— PROBLEM REQUIREMENTS —
Your answer should be one number: the count of lines in the data below that include "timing".

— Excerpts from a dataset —
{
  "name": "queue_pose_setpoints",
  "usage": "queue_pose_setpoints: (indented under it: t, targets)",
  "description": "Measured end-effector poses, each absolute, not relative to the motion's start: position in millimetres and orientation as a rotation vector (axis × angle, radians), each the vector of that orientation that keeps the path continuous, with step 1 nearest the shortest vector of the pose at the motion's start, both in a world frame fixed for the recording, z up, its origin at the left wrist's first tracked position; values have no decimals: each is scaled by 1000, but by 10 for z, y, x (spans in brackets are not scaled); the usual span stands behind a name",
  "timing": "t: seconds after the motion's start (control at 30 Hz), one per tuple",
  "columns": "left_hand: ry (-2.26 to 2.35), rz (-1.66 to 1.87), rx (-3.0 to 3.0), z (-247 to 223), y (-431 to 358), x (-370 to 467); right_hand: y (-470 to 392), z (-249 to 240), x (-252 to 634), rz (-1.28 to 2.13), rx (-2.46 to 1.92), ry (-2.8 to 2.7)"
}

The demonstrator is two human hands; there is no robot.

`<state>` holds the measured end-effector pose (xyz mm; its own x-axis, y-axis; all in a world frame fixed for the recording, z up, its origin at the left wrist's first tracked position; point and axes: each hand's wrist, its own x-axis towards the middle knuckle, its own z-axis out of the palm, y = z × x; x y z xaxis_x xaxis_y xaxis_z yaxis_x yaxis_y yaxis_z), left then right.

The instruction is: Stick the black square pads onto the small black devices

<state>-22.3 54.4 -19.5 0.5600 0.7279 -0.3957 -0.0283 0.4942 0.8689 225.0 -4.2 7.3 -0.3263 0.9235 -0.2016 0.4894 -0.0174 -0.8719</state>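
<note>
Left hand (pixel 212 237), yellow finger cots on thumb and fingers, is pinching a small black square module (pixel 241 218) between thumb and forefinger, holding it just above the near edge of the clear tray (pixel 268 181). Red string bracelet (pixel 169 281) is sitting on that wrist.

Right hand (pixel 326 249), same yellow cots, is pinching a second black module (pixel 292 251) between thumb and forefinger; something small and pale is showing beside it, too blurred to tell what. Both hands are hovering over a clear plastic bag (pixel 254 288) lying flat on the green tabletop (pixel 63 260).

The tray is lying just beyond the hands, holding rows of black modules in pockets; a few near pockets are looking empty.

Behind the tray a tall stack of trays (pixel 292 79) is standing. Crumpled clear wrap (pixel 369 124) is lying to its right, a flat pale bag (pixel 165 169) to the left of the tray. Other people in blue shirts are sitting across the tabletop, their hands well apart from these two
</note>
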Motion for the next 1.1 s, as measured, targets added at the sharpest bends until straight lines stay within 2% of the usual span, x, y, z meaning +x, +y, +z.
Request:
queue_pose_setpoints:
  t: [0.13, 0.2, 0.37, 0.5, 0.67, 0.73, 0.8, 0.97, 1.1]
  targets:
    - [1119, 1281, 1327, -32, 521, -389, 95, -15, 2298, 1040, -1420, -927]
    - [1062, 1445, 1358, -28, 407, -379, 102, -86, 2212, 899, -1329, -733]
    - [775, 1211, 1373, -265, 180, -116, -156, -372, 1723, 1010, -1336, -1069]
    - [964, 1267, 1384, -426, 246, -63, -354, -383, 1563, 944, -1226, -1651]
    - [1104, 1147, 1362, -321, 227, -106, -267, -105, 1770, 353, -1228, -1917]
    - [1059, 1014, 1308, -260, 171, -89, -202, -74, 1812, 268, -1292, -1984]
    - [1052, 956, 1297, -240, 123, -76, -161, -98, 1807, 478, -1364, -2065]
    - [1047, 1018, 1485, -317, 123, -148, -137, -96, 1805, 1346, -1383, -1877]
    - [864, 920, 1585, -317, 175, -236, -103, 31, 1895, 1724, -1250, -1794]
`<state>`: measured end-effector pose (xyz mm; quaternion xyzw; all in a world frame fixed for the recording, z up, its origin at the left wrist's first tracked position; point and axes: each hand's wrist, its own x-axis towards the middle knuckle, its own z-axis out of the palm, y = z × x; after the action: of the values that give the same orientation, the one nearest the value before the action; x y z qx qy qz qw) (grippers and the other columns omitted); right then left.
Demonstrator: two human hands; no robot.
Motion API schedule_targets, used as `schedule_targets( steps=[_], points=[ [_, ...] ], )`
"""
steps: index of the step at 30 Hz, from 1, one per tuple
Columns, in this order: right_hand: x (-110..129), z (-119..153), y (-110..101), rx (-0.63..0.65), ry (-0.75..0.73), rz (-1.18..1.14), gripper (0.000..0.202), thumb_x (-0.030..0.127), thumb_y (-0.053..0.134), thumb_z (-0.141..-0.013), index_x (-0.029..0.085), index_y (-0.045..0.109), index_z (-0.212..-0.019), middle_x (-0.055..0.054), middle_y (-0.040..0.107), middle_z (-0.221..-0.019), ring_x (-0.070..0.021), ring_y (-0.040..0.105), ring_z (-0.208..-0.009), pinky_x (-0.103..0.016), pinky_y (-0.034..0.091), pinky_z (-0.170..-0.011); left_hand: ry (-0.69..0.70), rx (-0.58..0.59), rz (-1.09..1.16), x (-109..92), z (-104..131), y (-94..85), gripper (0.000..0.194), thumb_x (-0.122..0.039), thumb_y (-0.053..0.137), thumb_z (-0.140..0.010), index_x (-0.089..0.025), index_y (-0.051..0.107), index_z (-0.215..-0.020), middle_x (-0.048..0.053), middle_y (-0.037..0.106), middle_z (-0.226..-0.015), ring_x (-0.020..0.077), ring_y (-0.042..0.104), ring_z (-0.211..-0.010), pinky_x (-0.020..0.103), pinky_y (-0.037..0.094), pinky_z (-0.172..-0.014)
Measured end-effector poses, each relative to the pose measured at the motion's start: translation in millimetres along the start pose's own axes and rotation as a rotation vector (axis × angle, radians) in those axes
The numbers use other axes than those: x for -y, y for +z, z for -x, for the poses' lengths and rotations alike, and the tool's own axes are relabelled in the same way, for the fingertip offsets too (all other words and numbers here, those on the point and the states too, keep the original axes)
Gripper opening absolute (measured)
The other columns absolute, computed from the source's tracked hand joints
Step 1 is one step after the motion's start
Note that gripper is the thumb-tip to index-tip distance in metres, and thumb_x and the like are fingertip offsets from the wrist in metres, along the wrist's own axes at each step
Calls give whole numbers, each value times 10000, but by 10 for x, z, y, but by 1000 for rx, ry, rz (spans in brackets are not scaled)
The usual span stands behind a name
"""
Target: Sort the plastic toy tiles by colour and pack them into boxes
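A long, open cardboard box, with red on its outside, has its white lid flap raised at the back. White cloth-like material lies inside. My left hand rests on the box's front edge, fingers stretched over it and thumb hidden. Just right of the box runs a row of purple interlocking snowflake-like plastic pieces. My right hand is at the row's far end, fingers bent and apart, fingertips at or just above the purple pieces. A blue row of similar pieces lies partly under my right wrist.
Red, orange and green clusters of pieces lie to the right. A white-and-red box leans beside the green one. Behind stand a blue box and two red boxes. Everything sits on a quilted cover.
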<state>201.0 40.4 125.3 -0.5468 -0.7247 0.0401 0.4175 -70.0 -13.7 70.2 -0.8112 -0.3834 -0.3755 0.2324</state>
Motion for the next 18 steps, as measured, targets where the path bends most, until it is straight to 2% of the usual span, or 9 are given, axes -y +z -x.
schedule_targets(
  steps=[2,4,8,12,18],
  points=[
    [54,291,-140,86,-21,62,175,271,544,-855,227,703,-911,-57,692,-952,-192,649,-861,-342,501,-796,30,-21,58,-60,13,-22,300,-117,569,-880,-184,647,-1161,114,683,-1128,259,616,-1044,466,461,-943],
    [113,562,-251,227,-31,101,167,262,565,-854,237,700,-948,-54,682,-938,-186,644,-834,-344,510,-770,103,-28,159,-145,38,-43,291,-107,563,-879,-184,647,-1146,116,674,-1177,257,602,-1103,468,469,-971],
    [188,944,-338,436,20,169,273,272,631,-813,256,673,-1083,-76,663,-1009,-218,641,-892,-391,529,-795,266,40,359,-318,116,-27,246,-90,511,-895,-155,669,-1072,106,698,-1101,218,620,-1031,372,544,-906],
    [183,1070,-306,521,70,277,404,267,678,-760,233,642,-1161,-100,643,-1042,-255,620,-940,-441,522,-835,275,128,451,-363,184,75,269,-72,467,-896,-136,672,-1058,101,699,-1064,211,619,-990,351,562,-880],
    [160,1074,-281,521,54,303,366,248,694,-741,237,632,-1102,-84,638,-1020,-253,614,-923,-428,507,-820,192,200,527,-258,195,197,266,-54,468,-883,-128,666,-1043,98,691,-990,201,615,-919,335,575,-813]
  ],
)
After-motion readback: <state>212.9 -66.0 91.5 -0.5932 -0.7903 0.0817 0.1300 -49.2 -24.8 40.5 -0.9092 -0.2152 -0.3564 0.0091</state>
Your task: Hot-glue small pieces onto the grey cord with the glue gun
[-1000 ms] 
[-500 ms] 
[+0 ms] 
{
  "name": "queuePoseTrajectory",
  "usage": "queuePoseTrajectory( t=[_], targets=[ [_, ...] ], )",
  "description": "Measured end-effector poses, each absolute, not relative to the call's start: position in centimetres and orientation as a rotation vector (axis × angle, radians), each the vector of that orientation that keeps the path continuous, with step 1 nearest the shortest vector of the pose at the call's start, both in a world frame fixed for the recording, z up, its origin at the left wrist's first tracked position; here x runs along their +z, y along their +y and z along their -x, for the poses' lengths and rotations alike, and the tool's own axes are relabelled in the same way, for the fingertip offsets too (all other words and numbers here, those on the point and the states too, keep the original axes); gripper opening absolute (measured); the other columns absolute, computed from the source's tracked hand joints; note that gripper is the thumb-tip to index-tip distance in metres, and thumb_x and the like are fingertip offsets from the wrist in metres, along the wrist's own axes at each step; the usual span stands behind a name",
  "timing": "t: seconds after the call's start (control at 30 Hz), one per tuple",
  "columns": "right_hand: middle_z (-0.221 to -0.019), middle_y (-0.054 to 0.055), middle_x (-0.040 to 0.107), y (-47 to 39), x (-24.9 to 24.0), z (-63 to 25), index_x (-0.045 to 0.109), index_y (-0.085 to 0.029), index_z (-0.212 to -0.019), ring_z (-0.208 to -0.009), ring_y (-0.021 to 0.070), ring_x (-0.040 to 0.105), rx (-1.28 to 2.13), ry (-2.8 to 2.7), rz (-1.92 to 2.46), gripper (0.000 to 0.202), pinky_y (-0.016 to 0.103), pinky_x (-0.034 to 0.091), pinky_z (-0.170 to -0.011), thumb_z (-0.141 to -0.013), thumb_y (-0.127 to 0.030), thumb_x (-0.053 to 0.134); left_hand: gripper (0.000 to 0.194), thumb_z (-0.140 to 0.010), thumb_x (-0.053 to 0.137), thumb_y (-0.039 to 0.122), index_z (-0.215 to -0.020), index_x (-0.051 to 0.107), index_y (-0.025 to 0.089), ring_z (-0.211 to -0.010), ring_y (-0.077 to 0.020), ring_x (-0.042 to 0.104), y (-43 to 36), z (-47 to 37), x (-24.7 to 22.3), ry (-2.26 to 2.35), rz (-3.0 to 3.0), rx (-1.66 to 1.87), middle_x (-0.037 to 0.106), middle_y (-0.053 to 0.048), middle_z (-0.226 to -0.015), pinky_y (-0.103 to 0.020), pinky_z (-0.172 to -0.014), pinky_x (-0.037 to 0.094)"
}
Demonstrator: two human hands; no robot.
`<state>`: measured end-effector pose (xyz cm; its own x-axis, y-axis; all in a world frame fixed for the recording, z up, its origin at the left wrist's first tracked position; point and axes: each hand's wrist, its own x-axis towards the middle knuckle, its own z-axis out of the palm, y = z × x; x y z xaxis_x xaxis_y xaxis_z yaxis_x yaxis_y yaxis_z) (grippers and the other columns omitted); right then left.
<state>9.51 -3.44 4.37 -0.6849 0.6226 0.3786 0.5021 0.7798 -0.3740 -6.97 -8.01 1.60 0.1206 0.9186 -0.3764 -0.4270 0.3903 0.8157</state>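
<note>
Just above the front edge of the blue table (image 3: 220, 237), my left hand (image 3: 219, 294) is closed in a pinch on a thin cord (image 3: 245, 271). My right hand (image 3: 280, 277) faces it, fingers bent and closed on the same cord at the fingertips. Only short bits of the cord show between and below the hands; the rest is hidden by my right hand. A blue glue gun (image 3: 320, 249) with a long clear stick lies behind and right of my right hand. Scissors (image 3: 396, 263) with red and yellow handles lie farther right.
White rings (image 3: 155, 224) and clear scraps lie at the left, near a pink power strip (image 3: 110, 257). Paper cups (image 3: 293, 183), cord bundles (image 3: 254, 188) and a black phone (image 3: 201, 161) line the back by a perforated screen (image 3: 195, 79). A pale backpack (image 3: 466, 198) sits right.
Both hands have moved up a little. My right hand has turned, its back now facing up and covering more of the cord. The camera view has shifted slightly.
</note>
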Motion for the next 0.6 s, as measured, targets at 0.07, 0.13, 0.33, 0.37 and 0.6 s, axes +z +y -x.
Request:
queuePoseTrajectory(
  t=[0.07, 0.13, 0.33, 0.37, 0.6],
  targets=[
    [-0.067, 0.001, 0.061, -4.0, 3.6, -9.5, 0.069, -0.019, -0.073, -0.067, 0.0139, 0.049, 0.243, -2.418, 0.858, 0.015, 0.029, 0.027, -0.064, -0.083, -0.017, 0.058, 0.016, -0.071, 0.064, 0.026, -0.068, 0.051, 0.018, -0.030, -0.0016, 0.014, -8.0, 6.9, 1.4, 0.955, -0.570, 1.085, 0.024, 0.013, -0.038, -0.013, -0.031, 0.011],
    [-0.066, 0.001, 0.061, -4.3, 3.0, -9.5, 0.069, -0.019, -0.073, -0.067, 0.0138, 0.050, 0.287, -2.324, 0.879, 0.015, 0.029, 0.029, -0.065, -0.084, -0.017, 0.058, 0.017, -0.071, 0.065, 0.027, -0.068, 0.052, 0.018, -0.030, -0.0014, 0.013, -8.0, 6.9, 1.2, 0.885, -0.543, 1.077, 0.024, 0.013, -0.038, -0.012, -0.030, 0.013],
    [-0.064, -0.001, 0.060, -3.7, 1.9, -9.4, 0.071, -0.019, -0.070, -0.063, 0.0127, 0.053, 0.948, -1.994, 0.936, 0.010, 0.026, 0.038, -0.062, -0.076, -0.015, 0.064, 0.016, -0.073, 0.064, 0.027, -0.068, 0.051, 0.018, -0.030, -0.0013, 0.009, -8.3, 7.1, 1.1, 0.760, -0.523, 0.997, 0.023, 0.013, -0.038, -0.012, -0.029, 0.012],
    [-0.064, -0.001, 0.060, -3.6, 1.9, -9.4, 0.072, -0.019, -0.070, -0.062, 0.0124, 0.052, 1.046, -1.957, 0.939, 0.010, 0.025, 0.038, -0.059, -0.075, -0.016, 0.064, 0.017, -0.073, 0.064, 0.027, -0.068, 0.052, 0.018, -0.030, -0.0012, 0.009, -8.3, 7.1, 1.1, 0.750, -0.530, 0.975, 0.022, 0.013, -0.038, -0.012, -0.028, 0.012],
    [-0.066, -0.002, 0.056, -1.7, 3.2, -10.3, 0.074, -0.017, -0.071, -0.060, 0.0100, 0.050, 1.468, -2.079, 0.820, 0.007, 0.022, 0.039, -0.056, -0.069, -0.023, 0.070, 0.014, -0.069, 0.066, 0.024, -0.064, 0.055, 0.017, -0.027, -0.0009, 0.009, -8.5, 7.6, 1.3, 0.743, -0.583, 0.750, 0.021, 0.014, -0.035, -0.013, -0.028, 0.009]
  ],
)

— WRITTEN ANSWER —
2